By sending gas into the auxiliary air supply duct 12 in this manner, a high-speed airflow can be generated near the wafer inlet 7 and the wafer outlet 8 without disturbing the air in the chamber 1. Therefore, even if the balance between the exhaust amount and the supply amount of air into the chamber 1 is lost, the wafer chuck 3
The coating process of the resist solution supplied to the surface of the wafer 2 supported on the substrate can be performed in a stable atmosphere, and the resist film thickness variation due to the change in the viscosity of the resist solution and the like can be prevented, and the coating with a uniform film thickness can be performed. A film is formed.

[Effects of the Invention] As described above, in the chamber apparatus for a spin coating apparatus according to the present invention and the method for forming a coating film on the surface of a wafer using the chamber apparatus, the supply of air in the chamber is Even if the balance between the volume and the exhaust volume is lost, the atmosphere in the chamber can be kept constant, so that the fluctuation of the film thickness of the coating film applied on the surface of the wafer can be suppressed and the reliability is excellent. It becomes possible to form a coated film.
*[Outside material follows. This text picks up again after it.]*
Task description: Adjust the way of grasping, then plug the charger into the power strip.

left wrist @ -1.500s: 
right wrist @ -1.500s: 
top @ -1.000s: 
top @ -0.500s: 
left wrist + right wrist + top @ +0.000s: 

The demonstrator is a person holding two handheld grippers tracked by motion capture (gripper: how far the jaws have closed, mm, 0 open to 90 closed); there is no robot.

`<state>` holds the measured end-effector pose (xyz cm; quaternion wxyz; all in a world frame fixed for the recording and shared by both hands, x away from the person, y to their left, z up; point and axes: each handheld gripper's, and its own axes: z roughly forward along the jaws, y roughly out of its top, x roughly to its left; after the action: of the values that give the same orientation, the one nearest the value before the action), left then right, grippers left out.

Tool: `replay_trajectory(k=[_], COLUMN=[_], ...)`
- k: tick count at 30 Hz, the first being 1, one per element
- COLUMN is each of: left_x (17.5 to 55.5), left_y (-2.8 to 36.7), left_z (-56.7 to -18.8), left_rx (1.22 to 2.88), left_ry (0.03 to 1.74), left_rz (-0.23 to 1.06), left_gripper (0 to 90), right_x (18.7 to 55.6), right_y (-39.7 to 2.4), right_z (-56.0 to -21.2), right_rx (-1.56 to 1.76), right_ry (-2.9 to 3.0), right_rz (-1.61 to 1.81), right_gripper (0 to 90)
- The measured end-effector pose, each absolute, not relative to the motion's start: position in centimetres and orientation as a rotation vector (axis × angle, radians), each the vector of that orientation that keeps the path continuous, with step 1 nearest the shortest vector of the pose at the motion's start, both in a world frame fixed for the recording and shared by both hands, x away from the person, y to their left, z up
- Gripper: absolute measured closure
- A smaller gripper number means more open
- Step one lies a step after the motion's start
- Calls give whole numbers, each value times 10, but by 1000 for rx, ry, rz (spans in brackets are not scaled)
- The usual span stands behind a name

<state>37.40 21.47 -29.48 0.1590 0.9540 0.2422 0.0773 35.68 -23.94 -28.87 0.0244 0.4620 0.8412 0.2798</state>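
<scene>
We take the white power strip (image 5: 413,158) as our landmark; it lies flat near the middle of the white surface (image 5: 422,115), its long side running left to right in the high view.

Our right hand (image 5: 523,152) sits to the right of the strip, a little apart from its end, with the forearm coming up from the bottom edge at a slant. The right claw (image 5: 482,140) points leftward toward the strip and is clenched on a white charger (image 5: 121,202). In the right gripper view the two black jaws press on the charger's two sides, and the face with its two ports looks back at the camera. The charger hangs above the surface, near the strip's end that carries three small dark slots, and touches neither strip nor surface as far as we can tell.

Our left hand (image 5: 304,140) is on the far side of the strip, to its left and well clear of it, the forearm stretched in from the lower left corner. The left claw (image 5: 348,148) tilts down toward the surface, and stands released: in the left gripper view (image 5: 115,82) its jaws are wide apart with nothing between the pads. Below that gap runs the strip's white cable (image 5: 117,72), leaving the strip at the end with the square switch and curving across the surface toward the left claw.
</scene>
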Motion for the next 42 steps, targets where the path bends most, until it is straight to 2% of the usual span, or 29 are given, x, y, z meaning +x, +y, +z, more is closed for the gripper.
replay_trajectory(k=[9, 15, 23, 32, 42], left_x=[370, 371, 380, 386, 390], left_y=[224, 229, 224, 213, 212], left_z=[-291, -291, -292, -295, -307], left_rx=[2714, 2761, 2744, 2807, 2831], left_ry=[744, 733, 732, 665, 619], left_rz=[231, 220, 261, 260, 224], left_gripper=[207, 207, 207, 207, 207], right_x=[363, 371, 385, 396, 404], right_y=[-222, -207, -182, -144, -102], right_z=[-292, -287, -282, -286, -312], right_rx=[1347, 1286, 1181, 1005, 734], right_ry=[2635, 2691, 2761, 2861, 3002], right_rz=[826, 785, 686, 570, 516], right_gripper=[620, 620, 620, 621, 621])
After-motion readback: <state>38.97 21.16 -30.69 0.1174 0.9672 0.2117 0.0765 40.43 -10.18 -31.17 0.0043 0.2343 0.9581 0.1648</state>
Further, since there is no possibility that harmful solvent vapor leaks to the outside, it is possible to form a coating film excellent in safety.
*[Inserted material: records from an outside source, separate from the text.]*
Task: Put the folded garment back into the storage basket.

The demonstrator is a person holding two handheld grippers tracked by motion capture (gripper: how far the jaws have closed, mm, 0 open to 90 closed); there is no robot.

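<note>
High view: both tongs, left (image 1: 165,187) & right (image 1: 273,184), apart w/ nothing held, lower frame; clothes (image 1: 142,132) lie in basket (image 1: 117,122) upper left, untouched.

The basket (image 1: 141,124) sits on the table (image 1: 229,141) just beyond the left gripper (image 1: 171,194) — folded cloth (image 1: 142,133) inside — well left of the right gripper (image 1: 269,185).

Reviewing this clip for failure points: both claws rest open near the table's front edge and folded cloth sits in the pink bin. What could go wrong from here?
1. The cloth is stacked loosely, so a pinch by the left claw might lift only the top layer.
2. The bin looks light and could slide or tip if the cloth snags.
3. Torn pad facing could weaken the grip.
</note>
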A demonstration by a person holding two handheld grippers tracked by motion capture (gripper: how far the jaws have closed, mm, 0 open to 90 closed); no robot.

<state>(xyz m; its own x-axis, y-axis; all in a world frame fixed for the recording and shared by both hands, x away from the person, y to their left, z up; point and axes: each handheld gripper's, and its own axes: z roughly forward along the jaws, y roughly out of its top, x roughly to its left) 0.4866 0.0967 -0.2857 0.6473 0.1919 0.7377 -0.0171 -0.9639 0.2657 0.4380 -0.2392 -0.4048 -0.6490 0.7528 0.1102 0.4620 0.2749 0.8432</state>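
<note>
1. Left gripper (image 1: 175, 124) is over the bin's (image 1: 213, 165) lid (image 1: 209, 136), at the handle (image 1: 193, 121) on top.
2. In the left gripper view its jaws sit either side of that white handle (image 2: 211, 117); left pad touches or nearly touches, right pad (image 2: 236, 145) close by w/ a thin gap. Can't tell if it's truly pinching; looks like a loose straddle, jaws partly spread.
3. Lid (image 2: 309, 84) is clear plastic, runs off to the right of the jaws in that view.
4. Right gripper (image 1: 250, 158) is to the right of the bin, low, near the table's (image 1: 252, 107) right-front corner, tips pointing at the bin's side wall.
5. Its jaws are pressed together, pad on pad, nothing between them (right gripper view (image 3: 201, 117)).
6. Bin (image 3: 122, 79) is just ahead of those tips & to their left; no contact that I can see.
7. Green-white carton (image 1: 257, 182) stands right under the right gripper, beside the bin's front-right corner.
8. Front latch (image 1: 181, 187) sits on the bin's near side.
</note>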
[Brief description of the drawings]

FIG. 1 is a schematic sectional view showing a first embodiment of a chamber apparatus for a spin coating apparatus according to the present invention, and FIG.
It is a schematic sectional drawing of the Example of FIG. FIG. 3 is a schematic sectional view showing a conventional chamber apparatus for a spin coating apparatus. 1 ... chamber, 2 ... wafer, 3 ... wafer chuck, 4 ... spin cup, 5 ... air supply duct, 6 ... first exhaust duct, 7 ... wafer inlet, 8 ... wafer outlet, 9 ... air filter, 10a, 10b, 11 ... second exhaust duct, 12 ... auxiliary air supply duct.

Claims (2)

(57) [Claims] 1. A chamber surrounding a spin coating device, an air supply duct for introducing air into the chamber, a first exhaust duct for exhausting air from the chamber, and the spin coating device. A wafer insertion port provided in the chamber for inserting a wafer supported in the chamber into the chamber; and a wafer removal provided in the chamber for removing a wafer supported by the spin coating device from the chamber. And a second exhaust duct provided along the wall of the chamber with opening ends facing the wafer insertion opening and the wafer removal opening, respectively, and a second exhaust duct connected to an exhaust unit. Chamber equipment. 2. A method according to claim 1, further comprising: supplying air from a supply duct into a chamber surrounding the spin coating apparatus, forcibly exhausting the chamber through a first exhaust duct, and further comprising a wafer provided in the chamber. The wafer supported by the spin device is rotated while the second exhaust duct provided along the wall of the chamber is forcibly evacuated by an evacuation means with the opening ends facing the insertion port and the wafer ejection port, respectively. A coating film forming method for applying a coating liquid to the surface of the wafer while the coating is performed.